Gert believed very firmly that a better understanding between nations and people can be achieved by the knowledge of their cultures and traditions. Gradually she realized her philosophy by teaching international folk dances to the members of Ben-Shemen. Thus, an ever-growing number of dances were selected and introduced to teachers, who in turn taught the material all over Israel. Eventually, she organized an international folk dance festival in which the costumes gave the dances quite an authentic flavor.

In the years that followed, she taught to children and adults, awakening and developing an interest in folk dance. She began to write and publish folk dance material to be used by youth leaders and teachers she trained.

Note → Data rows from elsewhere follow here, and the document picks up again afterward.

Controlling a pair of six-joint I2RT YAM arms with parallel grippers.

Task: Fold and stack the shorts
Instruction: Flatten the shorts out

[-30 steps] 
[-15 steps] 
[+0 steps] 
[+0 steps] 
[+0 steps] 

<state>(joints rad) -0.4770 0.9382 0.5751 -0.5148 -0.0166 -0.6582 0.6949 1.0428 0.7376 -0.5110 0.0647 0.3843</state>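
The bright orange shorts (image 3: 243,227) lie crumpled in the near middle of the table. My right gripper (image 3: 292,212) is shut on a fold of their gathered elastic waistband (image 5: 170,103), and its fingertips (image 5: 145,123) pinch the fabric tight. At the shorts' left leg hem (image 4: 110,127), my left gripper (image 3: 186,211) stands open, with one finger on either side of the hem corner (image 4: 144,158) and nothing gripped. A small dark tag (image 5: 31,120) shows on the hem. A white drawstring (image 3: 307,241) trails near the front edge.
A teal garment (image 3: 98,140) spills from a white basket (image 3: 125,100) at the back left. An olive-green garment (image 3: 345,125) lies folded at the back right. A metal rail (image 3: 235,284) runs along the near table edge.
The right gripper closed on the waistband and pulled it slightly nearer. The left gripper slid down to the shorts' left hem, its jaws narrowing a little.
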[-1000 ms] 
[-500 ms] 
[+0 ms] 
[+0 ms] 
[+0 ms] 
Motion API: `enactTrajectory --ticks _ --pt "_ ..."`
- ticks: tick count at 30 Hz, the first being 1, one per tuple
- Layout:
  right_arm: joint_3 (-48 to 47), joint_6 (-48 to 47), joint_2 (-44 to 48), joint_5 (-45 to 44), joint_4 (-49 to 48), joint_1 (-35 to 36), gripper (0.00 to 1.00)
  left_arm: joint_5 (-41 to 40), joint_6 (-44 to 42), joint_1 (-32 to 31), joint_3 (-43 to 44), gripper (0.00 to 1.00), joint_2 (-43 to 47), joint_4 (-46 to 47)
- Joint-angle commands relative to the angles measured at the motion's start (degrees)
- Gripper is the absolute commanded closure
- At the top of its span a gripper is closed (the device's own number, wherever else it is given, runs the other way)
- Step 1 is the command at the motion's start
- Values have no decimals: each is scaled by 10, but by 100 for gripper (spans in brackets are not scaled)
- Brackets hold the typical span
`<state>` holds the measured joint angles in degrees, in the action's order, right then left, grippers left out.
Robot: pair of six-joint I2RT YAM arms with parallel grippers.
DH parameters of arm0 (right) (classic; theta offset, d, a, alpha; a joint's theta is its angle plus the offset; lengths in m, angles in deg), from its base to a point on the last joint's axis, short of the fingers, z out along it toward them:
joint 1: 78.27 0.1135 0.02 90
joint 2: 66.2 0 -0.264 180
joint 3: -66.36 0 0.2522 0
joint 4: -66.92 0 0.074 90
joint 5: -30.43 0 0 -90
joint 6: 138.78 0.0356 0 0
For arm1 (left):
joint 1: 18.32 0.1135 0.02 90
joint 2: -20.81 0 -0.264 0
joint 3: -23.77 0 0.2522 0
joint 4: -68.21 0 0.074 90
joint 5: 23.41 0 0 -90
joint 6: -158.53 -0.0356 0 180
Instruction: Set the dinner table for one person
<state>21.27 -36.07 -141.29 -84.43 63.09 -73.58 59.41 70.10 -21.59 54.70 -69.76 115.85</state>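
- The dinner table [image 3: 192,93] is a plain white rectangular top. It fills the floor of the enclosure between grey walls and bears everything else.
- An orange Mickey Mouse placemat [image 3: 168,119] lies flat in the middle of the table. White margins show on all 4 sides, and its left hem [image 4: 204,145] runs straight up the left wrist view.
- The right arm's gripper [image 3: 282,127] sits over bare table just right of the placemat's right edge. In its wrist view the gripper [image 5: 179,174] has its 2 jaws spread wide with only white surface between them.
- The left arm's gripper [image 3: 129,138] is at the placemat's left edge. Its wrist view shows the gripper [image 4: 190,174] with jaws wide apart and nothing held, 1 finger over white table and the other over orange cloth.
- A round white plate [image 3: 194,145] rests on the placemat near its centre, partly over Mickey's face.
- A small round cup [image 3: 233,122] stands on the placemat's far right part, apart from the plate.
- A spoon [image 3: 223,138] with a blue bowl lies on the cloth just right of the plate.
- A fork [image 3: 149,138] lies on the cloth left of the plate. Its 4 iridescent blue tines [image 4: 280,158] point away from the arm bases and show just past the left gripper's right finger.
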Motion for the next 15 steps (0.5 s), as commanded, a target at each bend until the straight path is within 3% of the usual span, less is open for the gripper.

In 1944, at Kibbutz Dalia, the whole folk dance movement really got started when Gert was asked to create a pageant for the holiday of the "First Fruits" (Chag Habikkurim), also known as "Shavuot." In search of a suitable outdoor place, they came upon a ready-made Greek-style open structure with columns ("pergola"), which suited such a performance perfectly. The festival was performed by almost all the members of the Kibbutz with singing, dancing, music, and costumes. Later the same year, the first folk dance festival took place at Dalia, with mostly international dance presented, but, more important, a few dances were presented as an experiment to create a new dance form -- and modern Israeli dance was born.

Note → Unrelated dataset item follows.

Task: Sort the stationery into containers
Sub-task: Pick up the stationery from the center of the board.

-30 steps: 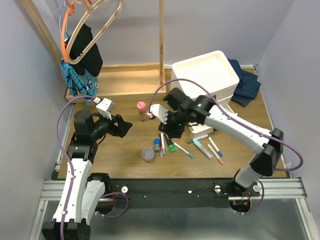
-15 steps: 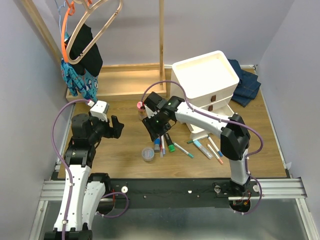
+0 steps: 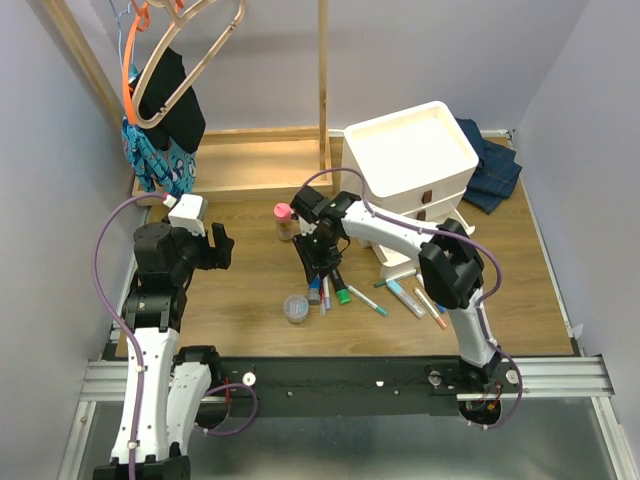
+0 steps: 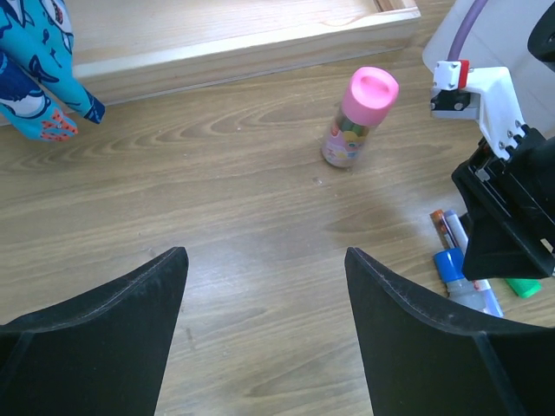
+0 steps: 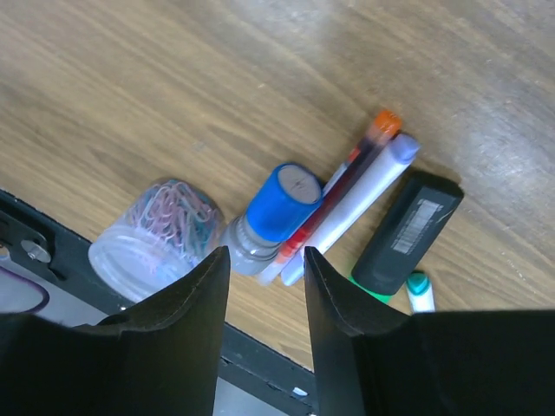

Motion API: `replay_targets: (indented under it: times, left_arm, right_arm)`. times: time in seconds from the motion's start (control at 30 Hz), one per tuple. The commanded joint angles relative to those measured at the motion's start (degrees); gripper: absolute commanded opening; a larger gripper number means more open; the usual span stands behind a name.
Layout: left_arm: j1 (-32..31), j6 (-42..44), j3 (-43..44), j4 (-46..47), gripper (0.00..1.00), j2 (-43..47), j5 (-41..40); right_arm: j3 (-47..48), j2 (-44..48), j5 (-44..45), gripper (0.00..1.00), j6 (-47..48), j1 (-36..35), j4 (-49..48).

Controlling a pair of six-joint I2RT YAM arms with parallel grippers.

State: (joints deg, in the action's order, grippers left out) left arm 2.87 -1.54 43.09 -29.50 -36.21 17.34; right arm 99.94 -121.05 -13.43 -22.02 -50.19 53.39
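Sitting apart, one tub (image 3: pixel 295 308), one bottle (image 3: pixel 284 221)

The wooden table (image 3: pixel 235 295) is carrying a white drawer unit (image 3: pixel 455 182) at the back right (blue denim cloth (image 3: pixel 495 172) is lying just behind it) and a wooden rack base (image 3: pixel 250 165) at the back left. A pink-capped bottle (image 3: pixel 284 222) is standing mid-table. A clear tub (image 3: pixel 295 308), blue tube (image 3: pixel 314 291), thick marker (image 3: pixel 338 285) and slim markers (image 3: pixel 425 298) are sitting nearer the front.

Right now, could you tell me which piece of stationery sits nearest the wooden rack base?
The pink-capped bottle: it stands upright and alone near the rack base, while the markers and clear tub lie clustered farther forward.
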Motion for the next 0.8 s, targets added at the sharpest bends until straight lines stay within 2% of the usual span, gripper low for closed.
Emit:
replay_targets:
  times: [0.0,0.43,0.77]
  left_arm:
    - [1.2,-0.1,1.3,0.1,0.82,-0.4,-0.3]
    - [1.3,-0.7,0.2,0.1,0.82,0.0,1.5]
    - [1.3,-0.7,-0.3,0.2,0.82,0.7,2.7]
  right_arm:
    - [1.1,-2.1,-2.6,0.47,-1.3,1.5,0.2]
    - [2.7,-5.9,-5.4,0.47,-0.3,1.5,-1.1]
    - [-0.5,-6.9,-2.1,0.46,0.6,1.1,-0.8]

In 1947, Gert managed to carry out her dream of another Dalia Festival, this time with only newly created dances of Palestine, and it lasted all night. Also, in 1947, she organized the first delegation to the International Youth Festival in Prague. From this trip, Gert went on to visit the United States as an emissary of Palestinian dance, staying for a year teaching all the newly created dances to people of all ages and creeds.

In 1948, while the War of Independence was still going on, Gert, with her new Hebrew name, Gurit Kadman, returned to Israel and volunteered her services to work with soldiers in different camps. In a short time, she managed to organize a dance festival of Israeli soldiers, Jews, and Arabs.

In 1951, Gert organized the 3rd Dalia Festival, the first one in the State of Israel, where, for the first time, the people of Israel had a chance to see traditional dances of Jewish communities of different countries. Later, she became coorinator and chief adviser to ULPAN courses around Israel, in which young people are trained to become good dance leaders. She was a strong influence in the career of Rivka Sturman and Yoav Ashriel, among others.

The Israeli government awarded her the Israel Prize on the 33rd anniversary of the state (in her 84th year), for laying the foundation of modern Israeli folk dance, training generations of folk dance instructors, and preserving the heritage of Israeli ethnic movements.

Gert's daughter, Ayalah Goren-Kadman, is one of the foremost teachers, choreographers, and researchers of Israeli folk and ethnic dance in Israel.

Gurit Kadman died March 27, 1987, at age 90.

Among Gert's publications is

Dances that Gurit taught include Agadati, Bimtziltayim Uvetupim, Bo Dodi, Bna Habanot, David Melech Israel, Debka, El Ginat Egoz, Eretz Zavat Chalav, Etz Harimon, Hakotzim, Harmonica, Hava Nagila, Havu Lanu Yayin, Hineh Ma Tov, Inbalim, Ken Yovdu, Kuma Echa, Lakotzrim Hidad, Mayim Besason, Mezarei Israel (Mezareh Yisrael), Or Khavatzaloth, Rikud Hatayalim (Bimtsataim Uvtupim), Sherele (Adaptation), Sissu Et Yerushalayim, Yasem Midbar Le'agam Ma'yim, and Yevarechecha.